• **WHAT YOU HAVE TO DO**: Please reproduce the listing in its entirety, exactly as written, but without images.

=== SUPPLIED MATERIAL ===

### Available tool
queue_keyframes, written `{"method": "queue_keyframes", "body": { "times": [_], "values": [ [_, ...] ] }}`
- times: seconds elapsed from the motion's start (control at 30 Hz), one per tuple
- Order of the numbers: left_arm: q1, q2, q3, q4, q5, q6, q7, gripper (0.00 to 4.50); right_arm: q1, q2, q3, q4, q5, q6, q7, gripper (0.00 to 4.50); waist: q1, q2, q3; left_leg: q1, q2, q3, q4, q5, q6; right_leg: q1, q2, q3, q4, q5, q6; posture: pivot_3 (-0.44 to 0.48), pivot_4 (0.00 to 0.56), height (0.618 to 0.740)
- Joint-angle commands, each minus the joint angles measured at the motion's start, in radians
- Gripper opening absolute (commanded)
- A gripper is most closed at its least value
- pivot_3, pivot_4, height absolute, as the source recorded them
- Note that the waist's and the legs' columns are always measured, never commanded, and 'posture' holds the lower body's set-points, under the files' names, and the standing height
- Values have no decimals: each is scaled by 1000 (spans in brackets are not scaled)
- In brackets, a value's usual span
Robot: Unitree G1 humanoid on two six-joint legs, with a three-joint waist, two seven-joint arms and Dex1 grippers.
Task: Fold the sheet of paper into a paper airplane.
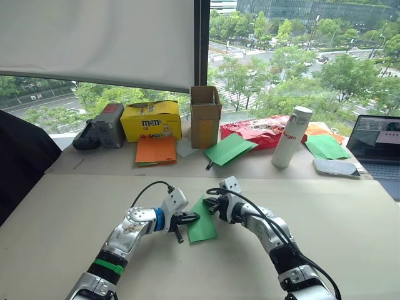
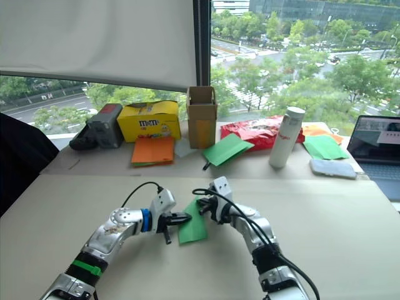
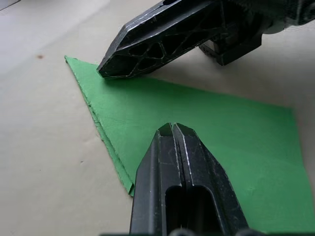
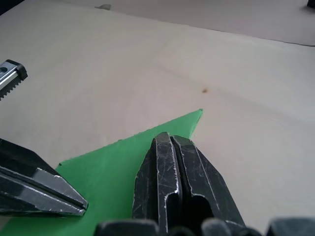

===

• **WORKED SOLUTION**:
### Available tool
queue_keyframes, written `{"method": "queue_keyframes", "body": { "times": [_], "values": [ [_, ...] ] }}`
- times: seconds elapsed from the motion's start (control at 30 Hz), one per tuple
- Order of the numbers: left_arm: q1, q2, q3, q4, q5, q6, q7, gripper (0.00 to 4.50); right_arm: q1, q2, q3, q4, q5, q6, q7, gripper (0.00 to 4.50); waist: q1, q2, q3; left_leg: q1, q2, q3, q4, q5, q6; right_leg: q1, q2, q3, q4, q5, q6; posture: pivot_3 (-0.44 to 0.48), pivot_4 (0.00 to 0.56), height (0.618 to 0.740)
- Joint-angle commands, each minus the joint angles measured at the motion's start, in radians
- Gripper opening absolute (commanded)
- A gripper is most closed at its least value
- pivot_3, pivot_4, height absolute, as the source recorded them
- Note that the waist's and the legs' columns are always measured, never commanded, and 'posture' holds the lower body's set-points, under the files' names, and the standing height
- Values have no decimals: each is scaled by 1000 (spans in brackets are not scaled)
- In brackets, a value's usual span
Robot: Unitree G1 humanoid on two six-joint legs, with a three-joint waist, two seven-joint arms and Dex1 grippers.
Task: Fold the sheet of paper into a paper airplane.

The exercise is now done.